Eric Stuart is the director of Gentian Events, a Crowd Safety Management Company established in 2009 and has been involved in crowd safety for more than15 years. He was the planning lead for Notting Hill Carnival and London New Year’s Eve from 2005 to 2010, with viewing audiences of up to 1 million and 450,000 respectively. His final crowd management role in the Metropolitan Police was as Chief of Staff for the planning and delivery of the 70-day London 2012 Olympic Torch Relay, viewed by an estimated 14 million people across five countries, and his team would go on to win the prestigious ‘Police Team of the Year’ against stiff competition in 2012. He was awarded the Queen’s Police Medal for distinguished service on completion of his 33 years of service.
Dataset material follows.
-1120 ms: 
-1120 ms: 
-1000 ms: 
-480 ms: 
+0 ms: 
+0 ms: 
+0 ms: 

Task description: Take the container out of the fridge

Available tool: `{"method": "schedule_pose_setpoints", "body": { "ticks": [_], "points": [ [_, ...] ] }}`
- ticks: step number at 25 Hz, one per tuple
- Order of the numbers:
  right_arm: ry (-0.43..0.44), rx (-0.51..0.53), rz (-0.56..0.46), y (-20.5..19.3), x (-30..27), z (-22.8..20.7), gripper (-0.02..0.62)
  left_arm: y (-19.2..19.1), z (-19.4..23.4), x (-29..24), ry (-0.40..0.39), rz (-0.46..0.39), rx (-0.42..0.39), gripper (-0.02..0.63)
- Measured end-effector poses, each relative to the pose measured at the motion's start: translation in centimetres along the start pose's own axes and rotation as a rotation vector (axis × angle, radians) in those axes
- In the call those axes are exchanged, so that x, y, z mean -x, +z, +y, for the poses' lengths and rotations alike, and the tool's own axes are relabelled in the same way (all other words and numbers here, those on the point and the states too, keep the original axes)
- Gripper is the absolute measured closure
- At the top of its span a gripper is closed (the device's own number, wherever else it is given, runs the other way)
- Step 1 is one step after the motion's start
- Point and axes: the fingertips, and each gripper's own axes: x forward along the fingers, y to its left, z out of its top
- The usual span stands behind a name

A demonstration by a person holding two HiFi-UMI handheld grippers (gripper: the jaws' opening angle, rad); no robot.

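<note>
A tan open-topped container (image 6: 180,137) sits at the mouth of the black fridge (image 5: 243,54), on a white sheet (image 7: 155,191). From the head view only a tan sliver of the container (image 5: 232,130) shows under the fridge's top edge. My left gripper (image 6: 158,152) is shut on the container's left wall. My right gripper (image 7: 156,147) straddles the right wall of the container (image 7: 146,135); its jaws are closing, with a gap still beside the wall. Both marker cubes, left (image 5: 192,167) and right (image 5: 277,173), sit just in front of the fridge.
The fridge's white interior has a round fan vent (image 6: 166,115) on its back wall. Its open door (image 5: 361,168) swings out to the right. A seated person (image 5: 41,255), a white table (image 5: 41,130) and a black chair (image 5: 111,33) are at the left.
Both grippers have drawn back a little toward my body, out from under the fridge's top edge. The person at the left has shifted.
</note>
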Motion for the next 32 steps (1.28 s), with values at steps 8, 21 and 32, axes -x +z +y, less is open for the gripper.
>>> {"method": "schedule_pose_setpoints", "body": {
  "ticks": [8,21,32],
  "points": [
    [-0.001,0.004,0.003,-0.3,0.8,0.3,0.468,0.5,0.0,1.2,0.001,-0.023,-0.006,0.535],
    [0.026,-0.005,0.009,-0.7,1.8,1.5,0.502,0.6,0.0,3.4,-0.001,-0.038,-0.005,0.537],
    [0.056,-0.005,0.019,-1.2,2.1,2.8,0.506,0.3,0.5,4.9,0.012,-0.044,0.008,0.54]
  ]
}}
Eric has a BA (Hons) degree in Crowd Safety Management, and as well as writing and delivering crowd safety plans, he is a course lecturer at Buckinghamshire New University. He wrote both the Crowd Movement, Modelling and Management course (CM3) for the UK Government Cabinet Office Emergency Planning College and teaches courses both privately and through the Chartered Institute of Environmental Health (CIEH). His clientele includes the emergency services, local authorities and private companies who work in crowded places which require careful crowd management in both normal and emergencies. He has supported the American and Canadian Event Safety Alliances for several years, currently re-writing the Crowded Places Guidance and has supported their efforts to codify the guidance to enshrine it in law. He also delivers crowd safety training in both the USA and Canada. In 2017 he presented for the third time at the US National ESA Summit and was a panel member at the UK Event Safety and Security Summit. He co-wrote the recently introduced US ‘ANSI’ standard on crowd safety management, the first of its kind in the world.
In 2018 Eric became the chair of the United Kingdom Crowd Management Association (UKCMA) and has been working directly with government departments as well as police and CT advisors considering new legislation and guidance. He is the co-author of the UK Good Practice Guide to Working in Safety Advisory Groups, a document now deemed best practice for those in the role. In December 2017 he delivered three sold-out Crowd Safety events to over 120 candidates in Ontario, Canada. He is currently engaged in the delivery of two complex crowd management events in the Canadian cities of Vancouver and Toronto working with RCMP and private companies to deliver these safely. In April 2018 he presented training in five US states and Vancouver before working on events in Surrey, British Columbia, which was attended by 500,000 people.
Eric has spent most of the spring and summer of 2020 running safety during the building and operation of a temporary mortuary facility within a military base as a response to coronavirus (COVID-19). Since June he has been working with local authorities and event organisers to slowly reintroduce crowds back into events against a background of ever-changing guidelines and regulations and a variable level of tolerance by authorities and agencies across the UK.
He explains his obsession with crowd safety is motivated by a desire to never see people injured or killed unnecessarily through easily avoidable situations, based on learnings from previous events.